Restate word for word all of the lines below, with each image left out.
□ □ □ □ □ □ □
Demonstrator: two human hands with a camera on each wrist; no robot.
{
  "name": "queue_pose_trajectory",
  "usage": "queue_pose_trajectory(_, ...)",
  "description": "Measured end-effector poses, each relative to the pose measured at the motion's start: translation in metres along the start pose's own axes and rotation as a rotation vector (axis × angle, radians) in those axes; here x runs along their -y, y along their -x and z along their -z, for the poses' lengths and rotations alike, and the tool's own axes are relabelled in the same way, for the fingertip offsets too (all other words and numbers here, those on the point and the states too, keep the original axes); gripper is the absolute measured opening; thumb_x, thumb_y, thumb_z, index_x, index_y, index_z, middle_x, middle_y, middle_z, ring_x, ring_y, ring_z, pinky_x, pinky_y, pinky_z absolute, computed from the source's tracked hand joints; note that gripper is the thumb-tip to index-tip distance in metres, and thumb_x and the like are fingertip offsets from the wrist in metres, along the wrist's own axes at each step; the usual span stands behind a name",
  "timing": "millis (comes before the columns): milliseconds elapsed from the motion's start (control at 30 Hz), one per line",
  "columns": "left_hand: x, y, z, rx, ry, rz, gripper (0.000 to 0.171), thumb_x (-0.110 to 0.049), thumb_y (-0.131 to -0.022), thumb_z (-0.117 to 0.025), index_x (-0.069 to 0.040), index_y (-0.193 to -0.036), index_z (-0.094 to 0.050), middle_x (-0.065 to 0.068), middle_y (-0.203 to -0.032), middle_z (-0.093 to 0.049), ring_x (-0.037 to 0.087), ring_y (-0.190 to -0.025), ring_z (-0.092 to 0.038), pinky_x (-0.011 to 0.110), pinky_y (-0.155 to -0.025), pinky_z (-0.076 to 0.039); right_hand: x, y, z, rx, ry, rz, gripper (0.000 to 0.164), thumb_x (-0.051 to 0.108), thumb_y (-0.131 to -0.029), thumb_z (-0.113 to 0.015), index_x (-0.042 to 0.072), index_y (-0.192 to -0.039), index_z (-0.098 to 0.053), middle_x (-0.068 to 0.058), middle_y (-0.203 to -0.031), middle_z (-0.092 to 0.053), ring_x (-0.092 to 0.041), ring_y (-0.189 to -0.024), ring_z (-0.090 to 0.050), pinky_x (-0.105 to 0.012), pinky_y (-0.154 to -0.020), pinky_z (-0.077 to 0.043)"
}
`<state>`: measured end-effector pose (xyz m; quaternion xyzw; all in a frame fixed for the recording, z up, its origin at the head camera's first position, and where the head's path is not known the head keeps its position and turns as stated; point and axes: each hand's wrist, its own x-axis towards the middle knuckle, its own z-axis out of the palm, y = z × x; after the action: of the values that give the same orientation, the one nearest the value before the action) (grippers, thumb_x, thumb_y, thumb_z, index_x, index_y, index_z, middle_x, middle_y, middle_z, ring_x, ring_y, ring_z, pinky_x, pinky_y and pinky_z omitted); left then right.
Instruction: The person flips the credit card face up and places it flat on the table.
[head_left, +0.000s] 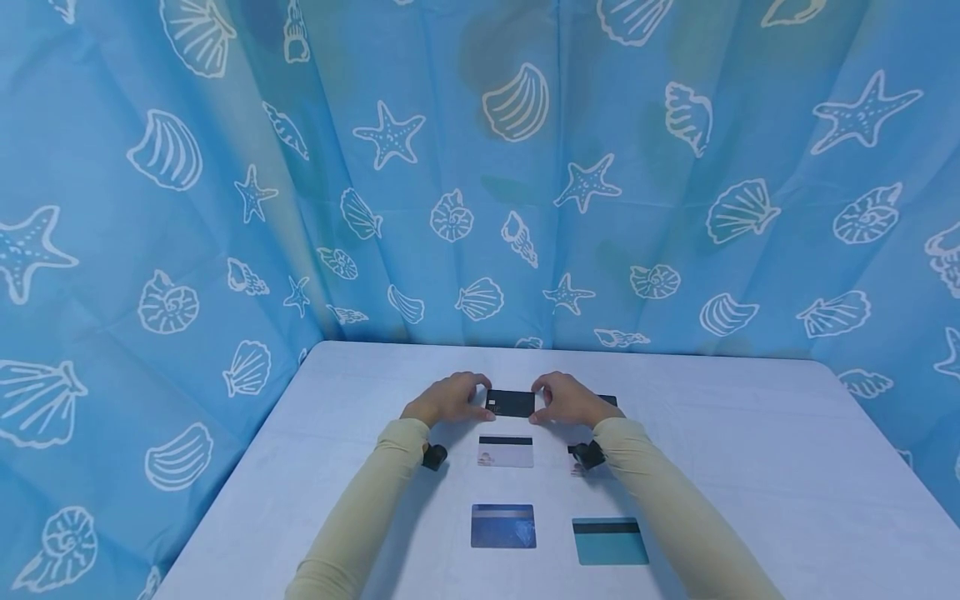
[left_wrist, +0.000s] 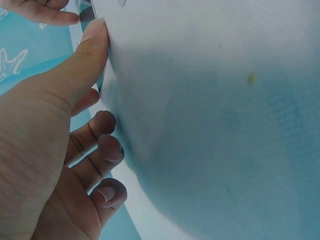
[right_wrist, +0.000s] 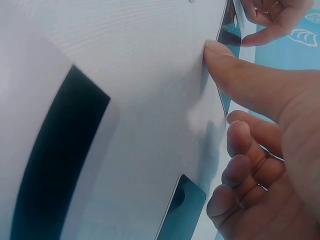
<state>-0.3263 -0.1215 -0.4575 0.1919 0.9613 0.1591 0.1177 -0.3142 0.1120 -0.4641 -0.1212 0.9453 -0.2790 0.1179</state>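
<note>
A black bank card with a small chip lies toward the far side of the table. My left hand pinches it at the left end, thumb by the near corner and forefinger by the far one. At the opposite end my right hand grips it the same way. In the left wrist view the left thumb presses along the card's edge, the other fingers loosely curled. The right wrist view shows the right thumb on that card's edge. A second dark card is partly hidden behind the right hand.
Nearer on the white table lie a white card with a black stripe, a blue card and a teal card. Another card is mostly hidden under the right wrist. A blue shell-print curtain hangs behind the table.
</note>
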Motion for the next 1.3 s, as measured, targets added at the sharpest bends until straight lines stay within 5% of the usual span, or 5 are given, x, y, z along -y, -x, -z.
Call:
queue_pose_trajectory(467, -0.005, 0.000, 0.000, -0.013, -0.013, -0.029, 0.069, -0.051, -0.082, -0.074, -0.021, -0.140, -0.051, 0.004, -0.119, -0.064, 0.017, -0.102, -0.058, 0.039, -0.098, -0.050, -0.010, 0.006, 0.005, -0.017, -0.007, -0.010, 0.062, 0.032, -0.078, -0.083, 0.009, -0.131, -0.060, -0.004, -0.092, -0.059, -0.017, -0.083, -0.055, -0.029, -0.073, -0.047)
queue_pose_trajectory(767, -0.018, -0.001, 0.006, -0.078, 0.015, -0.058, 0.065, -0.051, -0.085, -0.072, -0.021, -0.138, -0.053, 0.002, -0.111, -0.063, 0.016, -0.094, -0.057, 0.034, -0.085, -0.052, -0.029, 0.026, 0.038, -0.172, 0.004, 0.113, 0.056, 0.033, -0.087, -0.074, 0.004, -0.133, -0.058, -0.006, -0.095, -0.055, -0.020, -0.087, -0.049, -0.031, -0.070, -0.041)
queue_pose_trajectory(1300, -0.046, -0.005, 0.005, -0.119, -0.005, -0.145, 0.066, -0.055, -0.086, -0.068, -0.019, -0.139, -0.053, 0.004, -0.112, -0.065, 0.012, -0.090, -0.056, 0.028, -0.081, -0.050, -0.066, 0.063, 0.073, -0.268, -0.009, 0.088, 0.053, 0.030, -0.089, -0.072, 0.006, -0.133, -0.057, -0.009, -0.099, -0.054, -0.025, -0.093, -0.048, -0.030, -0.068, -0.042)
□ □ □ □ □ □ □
Result of this task:
Demonstrator: two human hands with a camera on each wrist; no robot.
{
  "name": "queue_pose_trajectory",
  "usage": "queue_pose_trajectory(_, ...)",
  "description": "Measured end-effector poses, each relative to the pose measured at the motion's start: translation in metres along the start pose's own axes and rotation as a rotation vector (axis × angle, radians) in those axes; here x runs along their -y, y along their -x and z along their -z, for the poses' lengths and rotations alike, and the tool's own axes are relabelled in the same way, for the fingertip offsets too (all other words and numbers here, those on the point and the states too, keep the original axes); gripper is the absolute measured opening; thumb_x, thumb_y, thumb_z, index_x, index_y, index_z, middle_x, middle_y, middle_z, ring_x, ring_y, ring_z, pinky_x, pinky_y, pinky_z absolute, computed from the source's tracked hand joints; note that gripper is the thumb-tip to index-tip distance in metres, and thumb_x and the like are fingertip offsets from the wrist in metres, along the wrist's own axes at each step; the usual span stands behind a name",
  "timing": "millis (comes before the columns): milliseconds elapsed from the motion's start (control at 30 Hz), one per line",
  "columns": "left_hand: x, y, z, rx, ry, rz, gripper (0.000 to 0.171), thumb_x (-0.110 to 0.049), thumb_y (-0.131 to -0.022), thumb_z (-0.117 to 0.025), index_x (-0.069 to 0.040), index_y (-0.193 to -0.036), index_z (-0.094 to 0.050), middle_x (-0.065 to 0.068), middle_y (-0.203 to -0.032), middle_z (-0.093 to 0.049), ring_x (-0.037 to 0.087), ring_y (-0.190 to -0.025), ring_z (-0.092 to 0.038), pinky_x (-0.011 to 0.110), pinky_y (-0.155 to -0.025), pinky_z (-0.076 to 0.039); right_hand: x, y, z, rx, ry, rz, gripper (0.000 to 0.164), thumb_x (-0.051 to 0.108), thumb_y (-0.131 to -0.029), thumb_z (-0.113 to 0.015), index_x (-0.042 to 0.072), index_y (-0.192 to -0.039), index_z (-0.098 to 0.053), middle_x (-0.068 to 0.058), middle_y (-0.203 to -0.031), middle_z (-0.092 to 0.053), ring_x (-0.092 to 0.041), ring_y (-0.189 to -0.024), ring_z (-0.090 to 0.050), pinky_x (-0.105 to 0.012), pinky_y (-0.154 to -0.020), pinky_z (-0.077 to 0.043)"
}
`<state>`: measured end-effector pose (xyz m; quaternion xyzw; all in a frame fixed for the recording, z up, its origin at the head camera's first position, and where the head's path is not known the head keeps its position and turns as stated; point and axes: each hand's wrist, its own x-axis towards the middle knuckle, its own z-axis out of the palm, y = z × x; after the action: of the values that give the same orientation, the one nearest the value before the action) (grippers, thumb_x, thumb_y, thumb_z, index_x, index_y, index_z, middle_x, middle_y, middle_z, ring_x, ring_y, ring_z, pinky_x, pinky_y and pinky_z omitted); left then right.
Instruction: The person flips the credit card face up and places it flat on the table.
[head_left, +0.000s] 
[left_wrist, +0.000s] 
[right_wrist, +0.000s] 
<state>-0.3263 -0.1215 -0.4575 0.1919 0.9613 0.1591 0.1177 -0.3142 0.1120 -0.4641 -0.1212 0.9453 -0.2790 0.1179</state>
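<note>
A black bank card with a small chip lies toward the far side of the table. My left hand pinches it at the left end, thumb by the near corner and forefinger by the far one. At the opposite end my right hand grips it the same way. In the left wrist view the left thumb presses along the card's edge, the other fingers loosely curled. The right wrist view shows the right thumb on that card's edge. A second dark card is partly hidden behind the right hand.
Nearer on the white table lie a white card with a black stripe, a blue card and a teal card. Another card is mostly hidden under the right wrist. A blue shell-print curtain hangs behind the table.
</note>
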Motion for the next 1.3 s, as measured, targets added at the sharpest bends until straight lines stay within 5% of the usual span, or 5 are given, x, y, z along -y, -x, -z.
Call:
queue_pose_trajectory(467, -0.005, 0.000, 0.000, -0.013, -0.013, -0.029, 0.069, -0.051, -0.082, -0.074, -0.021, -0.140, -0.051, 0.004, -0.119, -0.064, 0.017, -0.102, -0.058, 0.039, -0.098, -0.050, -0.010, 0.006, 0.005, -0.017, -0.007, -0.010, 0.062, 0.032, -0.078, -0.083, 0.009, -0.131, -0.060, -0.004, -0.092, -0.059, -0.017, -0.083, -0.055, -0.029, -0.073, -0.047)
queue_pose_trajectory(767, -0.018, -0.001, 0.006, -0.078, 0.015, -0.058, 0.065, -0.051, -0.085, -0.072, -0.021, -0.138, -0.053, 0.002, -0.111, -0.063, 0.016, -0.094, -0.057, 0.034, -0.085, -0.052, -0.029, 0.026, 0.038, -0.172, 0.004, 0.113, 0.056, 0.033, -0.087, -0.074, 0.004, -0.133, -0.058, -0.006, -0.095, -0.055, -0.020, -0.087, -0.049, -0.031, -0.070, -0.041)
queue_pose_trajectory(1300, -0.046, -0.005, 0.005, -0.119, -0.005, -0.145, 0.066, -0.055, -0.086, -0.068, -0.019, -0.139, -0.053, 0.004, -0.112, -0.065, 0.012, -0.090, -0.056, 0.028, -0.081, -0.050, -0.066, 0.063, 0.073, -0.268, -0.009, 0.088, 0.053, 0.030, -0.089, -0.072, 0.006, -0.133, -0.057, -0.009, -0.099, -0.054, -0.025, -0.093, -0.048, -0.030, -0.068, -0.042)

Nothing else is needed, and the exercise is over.